The Power Crunch in the Data Center

Back when I was at Excite, I would often pat myself on the back for co-founding a company with a low environmental impact that “simply pushed electrons around a network.” Granted, a company whose only “product” is HTML-based web pages is less resource-intensive than say, an aluminum smelter or a strip-mining operation, but I wasn’t thinking critically enough about just how much energy a data center with thousands of servers can suck down.

And for years, computer manufacturers and CPU makers paid no attention to the profligate energy consumption of each successive generation of ever more powerful machines. Arguably, a driving factor in Apple’s switch to the Intel platform was the fact that IBM’s PowerPC chips were big power hogs that ran hot. Frustrated with IBM’s inability to deliver a version of the G5 chip that wouldn’t melt a laptop, Apple moved to Intel, whose chips crank out more MIPS per watt than IBM’s, though Intel still lags AMD in terms of compute mileage. And the increasing popularity of dense server configurations like blades has only made the problem worse as it has become possible to pack hundreds of CPUs into a single standard data center rack.

Fortunately, the technology world is waking up to this issue. Not because of altruism but because it impacts the bottom line of anyone who uses computers. And I’m glad we don’t have to rely on altruism alone, since market forces do a much better job of spurring action. Energy costs (for both the compute power and the HVAC required to cool down the computers) are the single biggest expense in any data center operation.

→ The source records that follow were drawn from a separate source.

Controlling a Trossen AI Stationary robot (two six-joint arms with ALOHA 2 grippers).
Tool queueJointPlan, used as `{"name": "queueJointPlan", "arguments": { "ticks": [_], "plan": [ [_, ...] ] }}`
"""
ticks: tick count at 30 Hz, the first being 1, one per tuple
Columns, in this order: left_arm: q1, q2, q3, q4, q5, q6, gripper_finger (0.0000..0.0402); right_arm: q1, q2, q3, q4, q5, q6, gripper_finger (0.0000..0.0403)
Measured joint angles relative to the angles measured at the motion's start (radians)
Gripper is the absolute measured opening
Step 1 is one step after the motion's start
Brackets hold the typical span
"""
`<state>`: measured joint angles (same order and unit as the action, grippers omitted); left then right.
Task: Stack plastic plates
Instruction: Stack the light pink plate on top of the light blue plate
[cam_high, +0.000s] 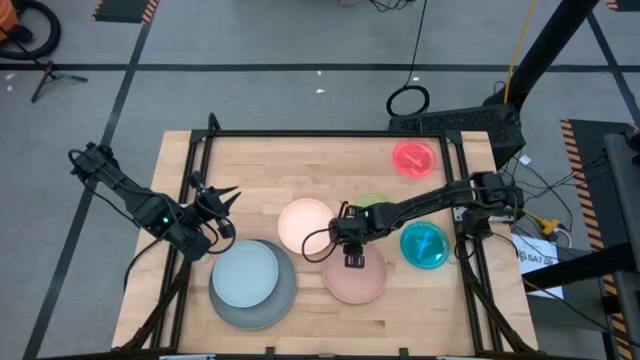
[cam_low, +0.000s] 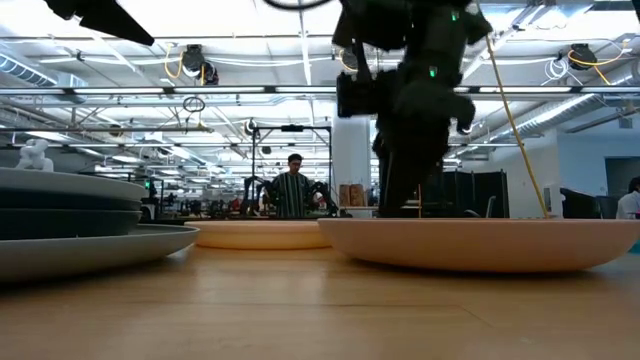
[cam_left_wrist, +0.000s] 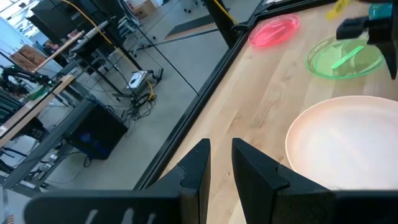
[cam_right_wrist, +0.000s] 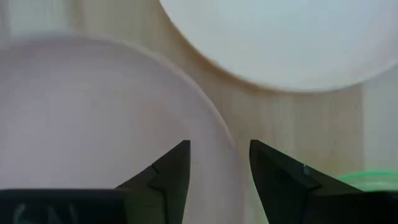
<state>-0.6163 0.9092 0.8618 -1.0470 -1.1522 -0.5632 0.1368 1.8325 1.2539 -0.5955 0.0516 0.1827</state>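
**Thin rims, light plates: the right hand lines up on the pink one**

The right hand hangs over the upper-left rim of the salmon pink plate, low in the middle of the high view. Its fingers are apart, and the right wrist view shows the plate's edge running into the gap between them, so an edge pinch looks intended. The cream plate lies just above and to the left, close by.

These plates look light, stiff and smooth. Lying flat on the tabletop, each offers only its raised lip, so one finger must slip under the rim. A glossy lip may slide out, or the plate may skate away.

A stack already stands lower left: the light blue plate on the large grey plate. The green plate, teal plate and red plate lie at right.

The left hand waits at the tabletop's left edge, fingers slightly apart and empty.
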Motion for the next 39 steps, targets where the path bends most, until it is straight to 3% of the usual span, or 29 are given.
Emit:
{"name": "queueJointPlan", "arguments": {
  "ticks": [10, 23, 33, 39],
  "plan": [
    [0.0, 0.0, 0.0, 0.001, 0.0, -0.003, 0.0074, -0.006, 0.006, -0.074, 0.114, 0.0, 0.007, 0.015],
    [0.0, 0.0, 0.0, 0.001, 0.0, 0.0, 0.0074, -0.007, 0.002, -0.079, 0.107, -0.014, -0.017, 0.0011],
    [0.0, 0.0, 0.0, 0.002, 0.0, 0.001, 0.0074, -0.009, -0.072, 0.046, -0.082, -0.048, 0.034, 0.0005],
    [0.0, 0.0, 0.0, 0.002, 0.0, 0.0, 0.0074, -0.007, -0.132, 0.094, 0.004, -0.048, 0.152, 0.0004]
  ]
}}
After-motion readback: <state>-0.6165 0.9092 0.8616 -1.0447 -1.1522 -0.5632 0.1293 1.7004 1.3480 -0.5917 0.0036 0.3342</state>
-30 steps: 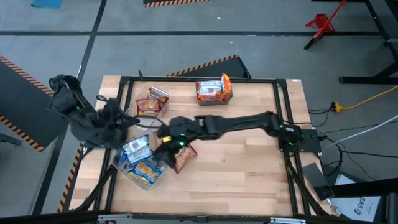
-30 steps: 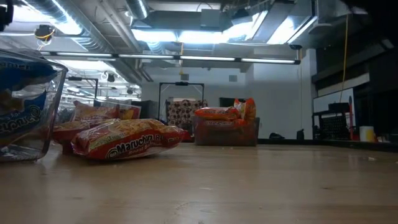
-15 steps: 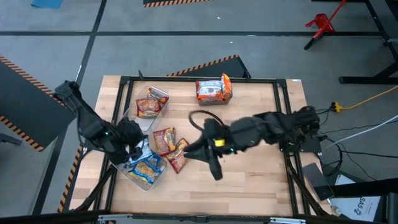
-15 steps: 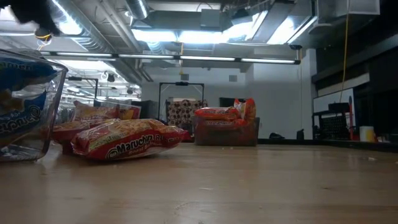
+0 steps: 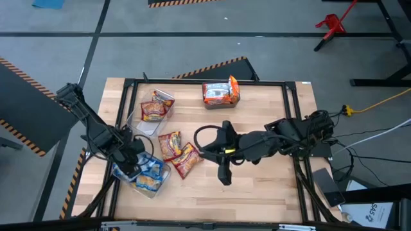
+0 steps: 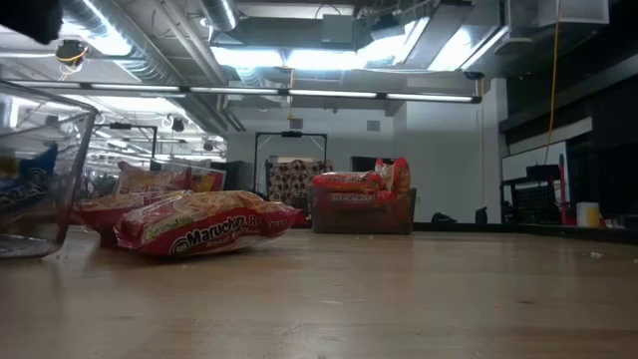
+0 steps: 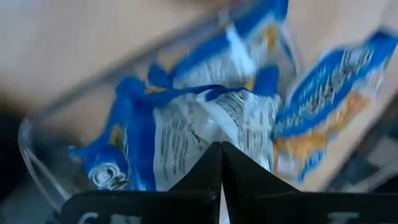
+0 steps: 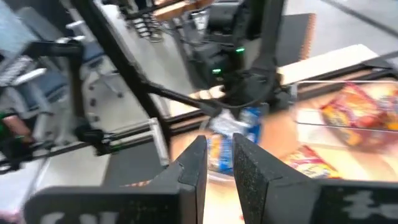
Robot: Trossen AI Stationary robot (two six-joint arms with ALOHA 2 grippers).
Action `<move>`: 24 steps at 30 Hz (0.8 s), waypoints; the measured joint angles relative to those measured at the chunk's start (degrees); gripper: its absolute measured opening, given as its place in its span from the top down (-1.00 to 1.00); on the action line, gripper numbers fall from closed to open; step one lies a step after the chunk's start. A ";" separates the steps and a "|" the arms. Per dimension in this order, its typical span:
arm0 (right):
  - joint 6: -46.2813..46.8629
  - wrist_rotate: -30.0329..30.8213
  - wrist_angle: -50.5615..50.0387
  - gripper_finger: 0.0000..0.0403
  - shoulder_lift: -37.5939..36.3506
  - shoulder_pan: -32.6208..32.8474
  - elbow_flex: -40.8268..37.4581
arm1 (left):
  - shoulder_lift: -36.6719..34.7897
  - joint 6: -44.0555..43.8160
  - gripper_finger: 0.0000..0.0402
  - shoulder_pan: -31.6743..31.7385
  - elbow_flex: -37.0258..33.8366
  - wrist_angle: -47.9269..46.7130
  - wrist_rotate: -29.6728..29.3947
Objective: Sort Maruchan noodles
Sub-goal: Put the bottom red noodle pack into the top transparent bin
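A clear bin [image 5: 154,191] at the near left holds blue-and-white Maruchan packets [image 5: 151,168]. My left gripper [image 5: 131,162] is shut and reaches down into it, its tips [image 7: 221,146] on a blue-and-white packet [image 7: 186,124]. Two orange packets [image 5: 170,144] [image 5: 187,160] lie flat on the table beside the bin. My right gripper [image 5: 204,153] hangs above the table's middle, pointing toward the left edge. Its fingers [image 8: 193,165] stand a narrow gap apart with nothing between them. My left gripper presses its shut fingertips on the white back of a blue-and-white packet [image 7: 214,127] lying in the bin. The fingers come from above, slanting down. The tips themselves hide the exact spot. The packet lies crumpled among the other packets in the bin.
A second clear bin [image 5: 156,106] with orange packets stands at the far left. A third [image 5: 220,92] with red-orange packets stands at the far middle. The near and right parts of the wooden tabletop [image 5: 270,186] are bare. A black frame rims the table.
My left gripper has come down into the near-left bin and tipped to point downward, and the blue packets there now sit lower. My right gripper has risen and drawn back toward the table's right, away from the two orange packets, which lie side by side.
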 joint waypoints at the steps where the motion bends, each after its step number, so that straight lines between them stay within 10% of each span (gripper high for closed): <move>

Google, owner of the biggest server farm on the planet, with hundreds of thousands of servers, feels this problem acutely, and may have the biggest electric bill on the planet, and therefore has gone to great lengths to reduce power consumption in their data centers, and is pushing for more electrical efficiency in PCs, while Jonathan Schwartz has been blogging regularly about power issues in the data center and their (very smart) focus on the energy efficiency of their servers. Certainly the performance relative to power consumption of the Niagara servers is quite compelling and can really cut down on the power density in a data center, provided your application isn’t heavy with floating-point operations, in which case the Niagra might not be the box for you. In fact, nearly a year ago, Google predicted that the lifetime cost of providing electricity to a server will eclipse the capital cost of the server itself.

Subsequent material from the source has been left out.